REPUBLIKA.CO.ID, RIYADH -- Arab Saudi mengusulkan memperbarui bantuan keuangan pada Otoritas Palestina (PA). Pengamat berspekulasi usulan itu bisa menjadi taktik untuk membujuk PA memberikan persetujuan agar Arab Saudi dapat membuat kesepakatan menormalisasi hubungan dengan Israel.
Pada Rabu (30/8/2023), surat kabar Amerika Serikat (AS) Wall Street Journal (WSJ) melaporkan seorang pejabat Saudi yang tidak disebutkan namanya mengatakan Putra Mahkota Arab Saudi Pangeran Mohammed bin Salman, menawarkan untuk memperbarui bantuan kepada PA. Tawaran ini disampaikan saat Presiden Palestina Mahmoud Abbas berkunjung ke Arab Saudi bulan April lalu.
Bantuan tersebut dibekukan pada tahun 2016 setelah skandal korupsi dan suap Otoritas Palestina. WSJ mengutip pejabat Arab Saudi dan mantan pejabat Palestina yang diberi pengarahan mengenai perundingan tersebut.
Dikutip dari Middle East Monitor, Kamis (31/8/2023), WSJ melaporkan Putra Mahkota menawarkan untuk memperbarui dana tersebut dengan syarat Abbas harus berhasil mengendalikan kelompok perlawanan Palestina di Tepi Barat dan menguasai kembali wilayah kekuasaan Otoritas Palestina di luar Garis Hijau.
Meskipun Mohammed bin Salman dilaporkan tidak mengungkapkan alasan pertimbangannya memperbarui bantuan tersebut dan tidak mengungkapkan adanya kesepakatan normalisasi dengan Israel. Ia memberi jaminan pada Abbas setiap potensi kesepakatan dengan Israel tidak akan merugikan upaya Palestina untuk mencapai status kenegaraan.
Namun, surat kabar tersebut juga mengutip sumber-sumber Arab Saudi yang mengatakan tawaran untuk memperbarui bantuan tidak secara langsung terkait dengan kesepakatan normalisasi hubungan dengan Israel. Namun Riyadh berharap dengan bantuan ini Otoritas Palestina dapat memberikan dukungannya pada kesepakatan normalisasi.

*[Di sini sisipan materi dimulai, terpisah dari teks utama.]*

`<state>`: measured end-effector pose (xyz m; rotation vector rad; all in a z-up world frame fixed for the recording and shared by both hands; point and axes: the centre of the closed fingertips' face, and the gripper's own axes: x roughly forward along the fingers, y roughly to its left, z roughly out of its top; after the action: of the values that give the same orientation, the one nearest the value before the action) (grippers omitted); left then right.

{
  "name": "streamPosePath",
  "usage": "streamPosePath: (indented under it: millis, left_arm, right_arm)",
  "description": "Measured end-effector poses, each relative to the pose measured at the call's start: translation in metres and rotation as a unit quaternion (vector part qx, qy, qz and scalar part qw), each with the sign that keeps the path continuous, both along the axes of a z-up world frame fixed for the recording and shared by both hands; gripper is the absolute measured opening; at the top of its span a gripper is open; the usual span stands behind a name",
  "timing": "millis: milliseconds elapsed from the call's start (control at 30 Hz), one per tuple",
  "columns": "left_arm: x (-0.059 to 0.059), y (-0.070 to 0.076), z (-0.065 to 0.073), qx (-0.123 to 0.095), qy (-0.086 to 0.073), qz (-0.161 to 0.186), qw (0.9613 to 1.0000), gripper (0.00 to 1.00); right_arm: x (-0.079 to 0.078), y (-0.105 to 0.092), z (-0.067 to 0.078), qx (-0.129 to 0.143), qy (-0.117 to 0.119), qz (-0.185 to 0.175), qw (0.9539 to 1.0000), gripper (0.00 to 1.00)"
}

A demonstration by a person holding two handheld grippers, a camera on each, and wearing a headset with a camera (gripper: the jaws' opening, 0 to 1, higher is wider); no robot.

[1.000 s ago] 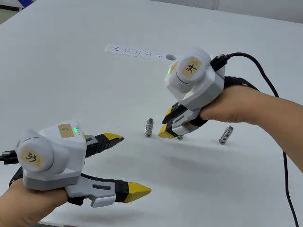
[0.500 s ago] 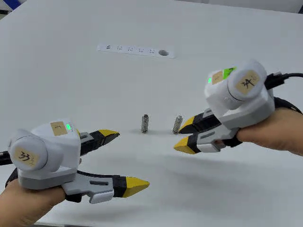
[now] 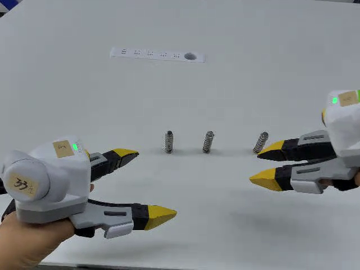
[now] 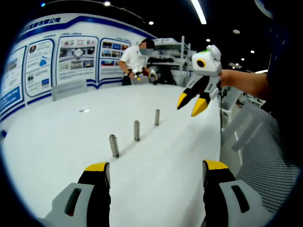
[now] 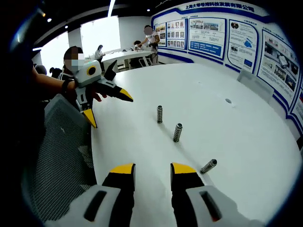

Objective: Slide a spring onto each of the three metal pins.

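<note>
Three metal springs stand in a row on the white table (image 3: 185, 225): the left spring (image 3: 169, 142), the middle spring (image 3: 208, 142) and the right spring (image 3: 261, 142). The first two are upright and the right one leans. The pins inside them are hidden. My left gripper (image 3: 143, 183) is open near the table's front left, with nothing between its fingers. My right gripper (image 3: 265, 164) is open just right of the leaning spring and holds nothing. The left gripper view has its own jaws (image 4: 156, 166) spread wide before the row (image 4: 136, 130). The right gripper view has the leaning spring (image 5: 208, 166) closest.
A white power strip (image 3: 157, 55) lies at the back of the table. The table's near edge runs under the left gripper. A mesh chair back (image 5: 57, 156) stands beside the table, and people (image 4: 135, 64) are at benches far behind.
My right gripper let go of the middle spring, opened and drew back to the right, off the row. The left gripper has barely moved. The head camera has shifted.
</note>
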<state>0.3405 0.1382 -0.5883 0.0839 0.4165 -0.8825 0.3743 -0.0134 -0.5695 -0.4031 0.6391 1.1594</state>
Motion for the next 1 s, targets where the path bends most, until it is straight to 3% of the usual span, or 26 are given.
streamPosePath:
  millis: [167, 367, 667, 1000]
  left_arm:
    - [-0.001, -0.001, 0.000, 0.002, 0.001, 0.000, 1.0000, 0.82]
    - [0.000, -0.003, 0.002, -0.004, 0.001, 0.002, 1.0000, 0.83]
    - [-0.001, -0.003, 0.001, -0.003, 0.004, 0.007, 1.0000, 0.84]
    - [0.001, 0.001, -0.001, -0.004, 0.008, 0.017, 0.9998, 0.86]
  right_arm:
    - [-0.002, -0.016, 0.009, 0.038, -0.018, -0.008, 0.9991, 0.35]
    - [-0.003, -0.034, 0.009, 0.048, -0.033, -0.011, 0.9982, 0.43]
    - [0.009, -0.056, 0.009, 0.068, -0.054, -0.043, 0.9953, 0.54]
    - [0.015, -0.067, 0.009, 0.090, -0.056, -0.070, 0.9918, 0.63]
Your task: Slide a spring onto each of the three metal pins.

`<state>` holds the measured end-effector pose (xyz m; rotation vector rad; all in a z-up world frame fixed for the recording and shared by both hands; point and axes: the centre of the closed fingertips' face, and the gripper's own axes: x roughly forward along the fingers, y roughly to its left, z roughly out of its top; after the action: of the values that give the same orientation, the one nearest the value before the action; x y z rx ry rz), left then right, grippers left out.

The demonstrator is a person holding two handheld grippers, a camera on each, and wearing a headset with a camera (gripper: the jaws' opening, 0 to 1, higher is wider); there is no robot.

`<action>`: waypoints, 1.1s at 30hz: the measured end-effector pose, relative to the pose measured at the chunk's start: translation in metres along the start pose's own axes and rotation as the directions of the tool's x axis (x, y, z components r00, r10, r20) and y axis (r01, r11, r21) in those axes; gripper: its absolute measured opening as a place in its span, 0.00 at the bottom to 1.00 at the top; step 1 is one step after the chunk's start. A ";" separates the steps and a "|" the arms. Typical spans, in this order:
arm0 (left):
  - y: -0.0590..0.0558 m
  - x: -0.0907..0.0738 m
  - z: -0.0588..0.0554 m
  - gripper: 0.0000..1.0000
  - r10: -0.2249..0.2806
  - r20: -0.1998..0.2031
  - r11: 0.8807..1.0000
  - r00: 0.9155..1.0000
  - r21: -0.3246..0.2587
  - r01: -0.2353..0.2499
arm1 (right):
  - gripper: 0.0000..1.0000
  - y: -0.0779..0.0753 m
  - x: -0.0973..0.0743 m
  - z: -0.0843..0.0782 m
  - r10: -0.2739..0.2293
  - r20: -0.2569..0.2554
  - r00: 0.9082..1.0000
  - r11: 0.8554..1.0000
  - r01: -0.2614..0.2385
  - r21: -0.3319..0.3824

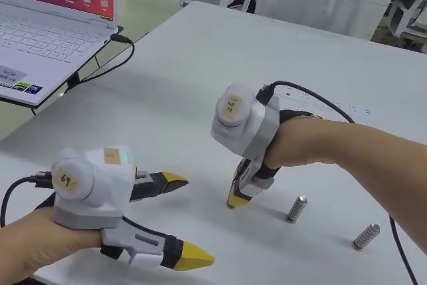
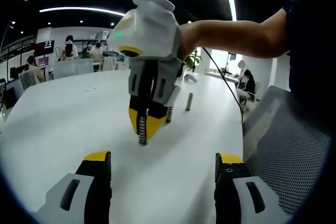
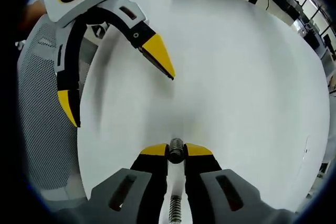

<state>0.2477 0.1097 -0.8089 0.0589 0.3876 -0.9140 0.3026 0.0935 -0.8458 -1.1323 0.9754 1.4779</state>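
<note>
My right gripper [image 1: 233,201] points down at the white table [image 1: 200,65], shut on a small coiled metal spring [image 3: 176,149]. In the left gripper view that spring [image 2: 142,129] hangs upright from the right gripper [image 2: 143,123] with its lower end at the tabletop. Whether a pin is inside it is hidden. Two more upright springs [image 1: 297,209] [image 1: 366,236] stand to the right; they appear again behind the right gripper [image 2: 169,114] [image 2: 189,102]. My left gripper [image 1: 187,217] lies low at the near left, open and holding nothing, its jaws aimed toward the right gripper.
An open laptop [image 1: 47,18] sits on a separate stand at the far left, with a black cable [image 1: 117,61] hanging from it. The right gripper's cable [image 1: 313,95] trails across the table. A grey mesh chair [image 2: 294,145] stands beside the near table edge. Office chairs stand beyond the far edge.
</note>
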 end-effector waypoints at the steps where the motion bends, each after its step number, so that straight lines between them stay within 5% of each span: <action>1: 0.000 0.000 0.000 0.77 0.000 0.000 1.000 1.000 0.000 0.000 | 0.09 0.000 0.000 0.000 0.000 0.001 1.000 1.000 0.000 0.000; 33: -0.002 0.001 0.003 0.78 -0.005 -0.003 1.000 1.000 0.006 0.005 | 0.27 0.003 -0.011 -0.012 -0.030 0.056 0.998 0.998 0.027 0.049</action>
<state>0.2474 0.1068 -0.8068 0.0649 0.3884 -0.9200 0.3028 0.0793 -0.8378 -1.0601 0.9474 1.4483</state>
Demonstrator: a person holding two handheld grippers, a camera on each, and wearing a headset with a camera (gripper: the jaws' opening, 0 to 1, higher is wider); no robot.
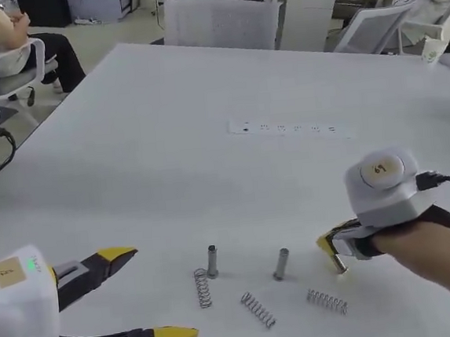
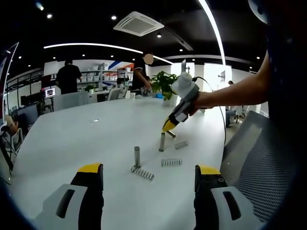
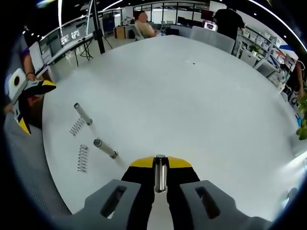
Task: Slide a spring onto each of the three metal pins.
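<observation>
Two metal pins (image 1: 212, 260) (image 1: 281, 264) stand upright on the white table (image 1: 209, 162). Three springs (image 1: 202, 287) (image 1: 258, 309) (image 1: 327, 301) lie flat in front of them. My right gripper (image 1: 339, 255) is shut on a third pin (image 3: 160, 173), tip touching or just above the table, right of the standing pins. In the right gripper view that pin sits between the yellow tips (image 3: 160, 163). My left gripper (image 1: 146, 298) is open and holds nothing, at the near left. Its view shows the pins (image 2: 136, 156) (image 2: 162, 142) and springs (image 2: 142, 173) (image 2: 171, 162) ahead of the jaws.
A flush power strip (image 1: 288, 127) is set into the table further back. Office chairs (image 1: 220, 23) stand along the far edge, and a person (image 1: 9, 37) sits at the far left. The near table edge is close to the springs.
</observation>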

Menurut sumber-sumber Arab Saudi yang dikutip WSJ, Riyadh memandang dukungan Otoritas Palestina sebagai komponen penting untuk menstabilkan potensi konsekuensi dan reaksi balik terhadap suatu perjanjian dengan Israel. Selain itu juga akan melegitimasinya.
Legitimasi juga bertujuan untuk mencegah atau membantah tuduhan Arab Saudi mengabaikan upaya pembentukan negara Palestina dengan melakukan normalisasi hubungan dengan Israel.
Terlepas dari strategi yang dilaporkan WSJ, terdapat spekulasi apakah taktik ini akan berhasil dalam mengurangi reaksi dari masyarakat Arab Saudi dan negara-negara Arab dan Muslim lain. Sebab legitimasi PA di kalangan masyarakat Palestina dan negara-negara lain semakin rendah.
Terutama karena skandal korupsi, kerja sama dan koordinasi dengan pendudukan Israel, serta penolakan untuk menyelenggarakan pemilu Palestina selama hampir dua dekade.
Arab Saudi selalu bersikeras hak-hak dan kenegaraan Palestina menjadi syarat utama untuk kesepakatan normalisasi hubungan dengan Israel. Desakan tersebut memuncak pada bulan ini ketika AS menekankan kepada Israel untuk memberikan sejumlah hak dan konsesi kepada Palestina jika mereka ingin membuat kesepakatan dengan Arab Saudi.
Meskipun demikian, para ekstremis di pemerintahan Israel mengabaikan peringatan tersebut. Pada Senin (28/8/2023) lalu Menteri Keuangan, Bezalel Smotrich mengatakan Israel tidak akan memberikan konsesi kepada Palestina sebagai bagian dari upaya normalisasi.